Demo

Member of Technical Staff, Evals

Magic
San Francisco, CA Full Time
POSTED ON 6/2/2026
AVAILABLE BEFORE 7/1/2026
Magic’s mission is to build safe AGI that accelerates humanity’s progress on the world’s most important problems. We believe the most promising path to safe AGI lies in automating research and code generation to improve models and solve alignment more reliably than humans can alone. Our approach combines frontier-scale pre-training, domain-specific RL, ultra-long context, and inference-time compute to achieve this goal.

About The Role

Evals builds the internal platform that teams across Magic use to evaluate the performance of first-party and third-party models. The team supports pre-training, post-training, data, inference, and product, and sits on the critical path of many of the company's most important decisions.

As a Member of Technical Staff on Evals, you will build both the platform and the evaluations themselves. You'll develop infrastructure for large-scale evaluations, data ablations, and dataset quality analysis, while designing and validating the methodologies used to measure model performance.

Sweating the details matters on this team. Many benchmarks, papers, and open-source evaluation frameworks contain subtle bugs or flawed assumptions that lead to misleading conclusions. We care deeply about correctness, reproducibility, and measurement quality.

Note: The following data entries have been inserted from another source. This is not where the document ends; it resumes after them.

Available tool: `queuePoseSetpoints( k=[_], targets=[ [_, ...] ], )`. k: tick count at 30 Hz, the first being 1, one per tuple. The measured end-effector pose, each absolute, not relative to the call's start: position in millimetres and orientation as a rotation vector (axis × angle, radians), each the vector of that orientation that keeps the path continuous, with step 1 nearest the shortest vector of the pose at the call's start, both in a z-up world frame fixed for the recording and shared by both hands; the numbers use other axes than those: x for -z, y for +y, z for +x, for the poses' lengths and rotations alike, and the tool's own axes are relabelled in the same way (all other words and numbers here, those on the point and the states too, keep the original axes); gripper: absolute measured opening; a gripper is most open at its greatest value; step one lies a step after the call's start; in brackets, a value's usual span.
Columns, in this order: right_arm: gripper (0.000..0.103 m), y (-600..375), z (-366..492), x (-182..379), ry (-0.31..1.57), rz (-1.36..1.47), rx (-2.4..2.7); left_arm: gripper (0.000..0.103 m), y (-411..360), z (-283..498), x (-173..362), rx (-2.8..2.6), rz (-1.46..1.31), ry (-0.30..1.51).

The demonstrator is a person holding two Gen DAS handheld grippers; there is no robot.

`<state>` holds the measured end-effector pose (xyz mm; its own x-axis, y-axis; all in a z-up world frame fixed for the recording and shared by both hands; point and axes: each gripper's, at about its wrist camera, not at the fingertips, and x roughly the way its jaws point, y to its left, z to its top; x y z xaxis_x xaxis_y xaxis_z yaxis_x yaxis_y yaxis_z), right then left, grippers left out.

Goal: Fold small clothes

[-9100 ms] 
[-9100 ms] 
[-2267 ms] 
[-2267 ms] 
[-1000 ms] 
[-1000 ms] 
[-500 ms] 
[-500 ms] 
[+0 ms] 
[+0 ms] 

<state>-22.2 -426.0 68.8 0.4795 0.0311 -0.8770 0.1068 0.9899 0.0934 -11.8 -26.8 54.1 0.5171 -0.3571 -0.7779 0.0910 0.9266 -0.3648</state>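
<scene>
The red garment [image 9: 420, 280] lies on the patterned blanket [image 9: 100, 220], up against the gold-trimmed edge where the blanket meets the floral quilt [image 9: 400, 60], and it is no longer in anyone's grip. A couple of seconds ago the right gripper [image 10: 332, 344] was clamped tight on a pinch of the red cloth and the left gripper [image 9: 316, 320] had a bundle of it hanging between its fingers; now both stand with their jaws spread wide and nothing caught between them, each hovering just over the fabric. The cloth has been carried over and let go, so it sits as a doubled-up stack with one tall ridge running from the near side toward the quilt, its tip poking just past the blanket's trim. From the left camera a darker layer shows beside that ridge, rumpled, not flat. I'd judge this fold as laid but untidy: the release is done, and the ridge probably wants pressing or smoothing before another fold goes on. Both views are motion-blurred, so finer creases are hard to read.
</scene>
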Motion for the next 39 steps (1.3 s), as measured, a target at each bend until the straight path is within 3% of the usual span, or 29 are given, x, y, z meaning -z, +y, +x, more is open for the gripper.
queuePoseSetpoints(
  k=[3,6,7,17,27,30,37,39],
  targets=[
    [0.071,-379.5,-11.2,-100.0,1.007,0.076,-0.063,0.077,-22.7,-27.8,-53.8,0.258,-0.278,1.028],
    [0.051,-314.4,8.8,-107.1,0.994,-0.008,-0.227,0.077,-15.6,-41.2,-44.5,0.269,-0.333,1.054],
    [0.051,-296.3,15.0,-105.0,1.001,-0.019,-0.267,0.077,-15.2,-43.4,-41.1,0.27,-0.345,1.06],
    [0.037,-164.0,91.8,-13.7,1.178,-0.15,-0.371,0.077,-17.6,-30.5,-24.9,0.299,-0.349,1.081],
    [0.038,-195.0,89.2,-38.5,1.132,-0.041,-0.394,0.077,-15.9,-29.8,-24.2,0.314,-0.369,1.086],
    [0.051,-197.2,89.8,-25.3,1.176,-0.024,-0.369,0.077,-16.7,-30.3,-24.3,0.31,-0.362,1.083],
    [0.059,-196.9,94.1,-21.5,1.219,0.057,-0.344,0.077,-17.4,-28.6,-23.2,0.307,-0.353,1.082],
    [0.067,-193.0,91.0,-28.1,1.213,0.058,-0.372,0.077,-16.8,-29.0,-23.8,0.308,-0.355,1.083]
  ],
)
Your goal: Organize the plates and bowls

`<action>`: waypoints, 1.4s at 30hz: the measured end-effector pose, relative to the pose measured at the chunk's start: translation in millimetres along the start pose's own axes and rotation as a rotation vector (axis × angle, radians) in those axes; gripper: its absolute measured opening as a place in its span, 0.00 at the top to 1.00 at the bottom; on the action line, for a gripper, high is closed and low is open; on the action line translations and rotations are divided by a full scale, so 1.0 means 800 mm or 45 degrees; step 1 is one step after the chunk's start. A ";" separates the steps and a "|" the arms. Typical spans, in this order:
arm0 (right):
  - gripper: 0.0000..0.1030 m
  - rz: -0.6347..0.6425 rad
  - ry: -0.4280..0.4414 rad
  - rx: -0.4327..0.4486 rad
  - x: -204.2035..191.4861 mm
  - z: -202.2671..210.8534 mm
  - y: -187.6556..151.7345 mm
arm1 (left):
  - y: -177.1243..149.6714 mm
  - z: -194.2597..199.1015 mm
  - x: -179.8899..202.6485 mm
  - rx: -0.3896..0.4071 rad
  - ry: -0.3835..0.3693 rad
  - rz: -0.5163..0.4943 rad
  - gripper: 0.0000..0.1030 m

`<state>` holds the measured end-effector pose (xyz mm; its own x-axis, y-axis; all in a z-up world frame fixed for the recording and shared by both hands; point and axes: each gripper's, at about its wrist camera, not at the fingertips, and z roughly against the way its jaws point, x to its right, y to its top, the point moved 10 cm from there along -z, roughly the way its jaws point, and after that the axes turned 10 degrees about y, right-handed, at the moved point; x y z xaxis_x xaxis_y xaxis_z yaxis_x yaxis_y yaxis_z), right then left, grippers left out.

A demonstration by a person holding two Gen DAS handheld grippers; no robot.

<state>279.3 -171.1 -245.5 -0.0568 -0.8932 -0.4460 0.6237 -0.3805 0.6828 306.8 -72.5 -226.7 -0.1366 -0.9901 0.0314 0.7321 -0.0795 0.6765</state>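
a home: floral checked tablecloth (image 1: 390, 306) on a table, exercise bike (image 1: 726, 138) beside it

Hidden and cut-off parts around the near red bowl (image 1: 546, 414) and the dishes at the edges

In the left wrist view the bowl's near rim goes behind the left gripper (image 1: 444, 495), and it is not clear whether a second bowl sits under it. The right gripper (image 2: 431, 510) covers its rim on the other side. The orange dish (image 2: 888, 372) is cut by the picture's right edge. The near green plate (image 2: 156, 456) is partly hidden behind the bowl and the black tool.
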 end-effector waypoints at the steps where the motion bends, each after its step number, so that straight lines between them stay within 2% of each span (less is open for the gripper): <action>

Evals are essential to the success of the company. By building trustworthy evaluation systems, you will help Magic make better research decisions, build better datasets, and ship better products.

What You'll Work On

  • Build and maintain the internal evals platform used across Magic
  • Design, implement, and validate eval tasks for pre-training, post-training, reinforcement learning, inference, and product systems
  • Develop infrastructure for running large-scale evaluations
  • Build systems to measure dataset quality and identify opportunities to improve training data
  • Improve evaluation correctness, reproducibility, and reliability
  • Audit and improve upon public benchmarks, evaluation methodologies, and open-source implementations
  • Partner with research, data, inference, and product teams to define metrics that accurately reflect model quality
  • Build tooling and frameworks that enable teams across Magic to make decisions based on trustworthy measurements

What We're Looking For

  • Strong software engineering fundamentals
  • Experience building production systems, internal platforms, or developer infrastructure
  • Exceptional attention to detail and a high bar for correctness
  • Experience working with machine learning systems, evaluation frameworks, data infrastructure, or research tooling
  • Ability to reason critically about benchmarks, metrics, and experimental methodology
  • Strong intuition for measurement quality and experimental design
  • Experience designing, implementing, or operating systems that run at scale
  • Strong debugging and investigative skills
  • Comfortable navigating ambiguity and determining whether a measurement is actually capturing the behavior it claims to measure
  • Skepticism toward results that cannot be reproduced, validated, or explained
  • Track record of owning technical projects end-to-end
  • Excitement about helping researchers and engineers make better decisions through trustworthy measurements

Compensation, Benefits, And Perks (US)

  • Annual salary range between $200K - $550K depending on experience
  • Equity is a significant part of total compensation, in addition to salary
  • 401(k) plan with 6% salary matching
  • Generous health, dental, and vision insurance for you and your dependents
  • Unlimited paid time off
  • Visa sponsorship and relocation support for candidates moving to San Francisco
  • A small, fast-moving, highly collaborative team working on frontier AI systems

Magic strives to be the place where high-potential individuals can do their best work. We value quick learning and grit just as much as skill and experience.

Our culture

  • Integrity. Words and actions should be aligned
  • Hands-on. At Magic, everyone is building
  • Teamwork. We move as one team, not N individuals
  • Focus. Safely deploy AGI. Everything else is noise
  • Quality. Magic should feel like magic

Compensation Range: $200K - $550K

Salary : $200,000 - $550,000

If your compensation planning software is too rigid to deploy winning incentive strategies, it’s time to find an adaptable solution. Compensation Planning
Enhance your organization's compensation strategy with salary data sets that HR and team managers can use to pay your staff right. Surveys & Data Sets

What is the career path for a Member of Technical Staff, Evals?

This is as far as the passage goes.